Still getting killed by a bucket was somewhat fun though in Skyrim.
Here is hoping we can turn the objects we pick up kinda like in Amnesia.
Some of those issues may also come from collision on the objects which are only approximations and sometimes very rough, and if the properties aren't setup all that well.
Actually, a company called Gamebase purchased the Gamebryo engine after Emergent went bankrupt and currently licensesthe software to over 150 other companies, Bethesda being one of them. Although pretty much the only thing Beth is utilizing at this point is the NIF file format.
I think that issue came from the Havoc Physics Engine.
Gamebryo animations still work in Skyrim, just not on Actors.
Bethesda never pushed the gamebryo limit to its knees. Any decent modder could have told you that. There was a lot of features (such as advanced graphics, aim down sight, faster FPS
Theres also the issue of tradeoffs to consider. What is bethesda LOOSING by switching to another engine. Considering Fallout/TES are the only games with REAL open world functionalities...that. There is no other engine that has proved to do half what the gamebryo has. Tell me one game that has more. Most games have the same old system of going into an area and recieving one main quest with like 5 sidequests. I call this linear misc questing. This svcks. I don't know of a single game that truly allows you to go anywhere at any time and complete all the quests (which are unrelated to each other) in ever possible linear combination possible. You have no idea what this next engine will look like.
Bethesda knows what its doing. They're not choosing the gamebryo engine because they don't want to learn something new. No one in this thread has given an example of a better engine or explained why it would be a better engine. Maybe that's because a better engine doesn't exist and you're asking for heaven on earth.
sry, didn't mean to bore, i usually tend to keep away from oh the engine type threads, so i hadn't heard it before
From a personal modding perspective I would be happy if they threw the Havok animation in the bin and went back to Gamebryo.
so, apart from the engine's source code , what specifically would that be an example for that "lot that's missing", and what would specifically be such limitations of the ck? seriously asking, i wouldn't know what that'd be. (we even get the script source, totally not needed for the game to run)

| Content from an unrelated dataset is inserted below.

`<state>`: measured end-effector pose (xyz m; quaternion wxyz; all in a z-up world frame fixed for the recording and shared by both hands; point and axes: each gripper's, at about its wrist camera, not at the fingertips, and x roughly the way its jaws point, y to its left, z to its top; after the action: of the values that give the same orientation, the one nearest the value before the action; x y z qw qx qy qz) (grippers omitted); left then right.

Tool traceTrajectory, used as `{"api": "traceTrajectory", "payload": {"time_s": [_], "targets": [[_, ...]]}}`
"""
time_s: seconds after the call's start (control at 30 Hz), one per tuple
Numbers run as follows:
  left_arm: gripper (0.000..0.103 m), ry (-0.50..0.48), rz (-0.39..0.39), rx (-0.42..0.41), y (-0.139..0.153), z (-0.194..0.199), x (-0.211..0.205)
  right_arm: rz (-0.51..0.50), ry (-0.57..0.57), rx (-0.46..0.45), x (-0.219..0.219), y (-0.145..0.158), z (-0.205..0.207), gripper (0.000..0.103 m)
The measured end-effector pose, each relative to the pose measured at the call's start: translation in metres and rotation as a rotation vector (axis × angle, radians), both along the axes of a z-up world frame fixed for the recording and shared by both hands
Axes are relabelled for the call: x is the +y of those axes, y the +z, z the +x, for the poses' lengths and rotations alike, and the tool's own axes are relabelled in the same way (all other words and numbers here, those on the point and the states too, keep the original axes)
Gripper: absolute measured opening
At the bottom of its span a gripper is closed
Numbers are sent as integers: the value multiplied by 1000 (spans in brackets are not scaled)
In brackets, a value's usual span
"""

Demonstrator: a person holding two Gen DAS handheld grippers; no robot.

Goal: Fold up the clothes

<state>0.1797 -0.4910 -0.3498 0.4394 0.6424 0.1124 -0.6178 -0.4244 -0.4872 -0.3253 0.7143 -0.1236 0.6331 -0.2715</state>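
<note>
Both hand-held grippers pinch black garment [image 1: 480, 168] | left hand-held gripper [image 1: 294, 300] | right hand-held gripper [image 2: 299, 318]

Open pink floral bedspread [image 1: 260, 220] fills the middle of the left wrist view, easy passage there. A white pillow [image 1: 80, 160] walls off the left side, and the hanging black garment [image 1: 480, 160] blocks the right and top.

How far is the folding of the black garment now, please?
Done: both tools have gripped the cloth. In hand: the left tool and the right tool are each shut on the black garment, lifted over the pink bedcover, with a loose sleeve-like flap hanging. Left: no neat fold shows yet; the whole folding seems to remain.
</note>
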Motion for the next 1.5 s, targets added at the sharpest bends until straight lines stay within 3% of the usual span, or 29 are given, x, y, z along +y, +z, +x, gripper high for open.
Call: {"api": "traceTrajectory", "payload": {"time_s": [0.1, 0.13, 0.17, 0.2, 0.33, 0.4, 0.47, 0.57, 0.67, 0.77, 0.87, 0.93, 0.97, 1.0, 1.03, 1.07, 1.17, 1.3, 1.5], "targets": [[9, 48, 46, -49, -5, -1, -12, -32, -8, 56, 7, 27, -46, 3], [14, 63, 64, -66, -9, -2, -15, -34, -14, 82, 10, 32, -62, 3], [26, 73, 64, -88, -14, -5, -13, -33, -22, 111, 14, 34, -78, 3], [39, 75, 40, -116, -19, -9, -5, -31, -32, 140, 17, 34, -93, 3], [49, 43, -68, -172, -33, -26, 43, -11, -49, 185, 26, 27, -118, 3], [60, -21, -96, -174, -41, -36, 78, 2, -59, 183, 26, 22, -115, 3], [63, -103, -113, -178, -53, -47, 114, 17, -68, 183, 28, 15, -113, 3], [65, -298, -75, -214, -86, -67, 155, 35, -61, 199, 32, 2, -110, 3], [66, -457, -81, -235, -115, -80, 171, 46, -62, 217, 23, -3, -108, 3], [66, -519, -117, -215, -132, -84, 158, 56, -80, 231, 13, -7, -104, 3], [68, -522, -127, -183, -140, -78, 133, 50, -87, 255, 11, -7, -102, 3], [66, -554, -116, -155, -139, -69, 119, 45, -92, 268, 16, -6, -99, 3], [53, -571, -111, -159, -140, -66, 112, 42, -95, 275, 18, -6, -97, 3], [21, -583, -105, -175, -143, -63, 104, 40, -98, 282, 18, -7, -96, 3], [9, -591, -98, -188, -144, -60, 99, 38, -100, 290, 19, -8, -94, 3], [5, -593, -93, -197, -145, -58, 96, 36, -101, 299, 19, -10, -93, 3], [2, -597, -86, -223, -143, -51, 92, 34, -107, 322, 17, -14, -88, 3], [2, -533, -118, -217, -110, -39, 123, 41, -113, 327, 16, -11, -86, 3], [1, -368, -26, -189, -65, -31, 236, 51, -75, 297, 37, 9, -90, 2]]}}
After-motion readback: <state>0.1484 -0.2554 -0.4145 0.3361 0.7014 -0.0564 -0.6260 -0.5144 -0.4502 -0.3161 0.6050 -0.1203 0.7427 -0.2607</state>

hell yeah, just as you're saying, they're a friggin' _business_, and i _do_want_ them to make money so they can keep on doing what they're doing.
and not only is it only fair they'd take a share from what a mod would earn, since they made everything it's based on, down to a distribution platform after all, but what you don't seem to be aware of is:
1) any artist who makes, say, a book, a record etc from scratch is jumping for joy if he gets 10% of sales out of his contract. the 25% or what that'd have been they'd have given us is a pretty good share compared to that
2) taking myself as an example, i'm a freelance artist in real life, i svck in business matters, and the less i got to worry about it the better. other follks i know excel at these kinds of stuff and make more money out of what i do than i could myself if at all, so i'll gladly give them a share of that money i wouldn't have made at all without them in the first place for doing so. that's just what it is, and there's just _totally_nothing_wrong_ with this, i just seriously don't get that whoah they take a share wailing, OF COURSE they take a share, it'd just NOT be fair if they didn't. and if it's a fair deal or exploitation is just about what's in the contract and the share you get, see 1
and to that, if there's ONE company that, if tomorrow money'd be abandoned for good and everything was for free for everyone, i think would precisely continue doing what they're doing without regard, that be beth.
well what can i say, just don't buy them surprise packs or what that is if you don't like the idea. and again: they're a business. the folks who made fallout shelter got rents to pay and stuff. so what, really?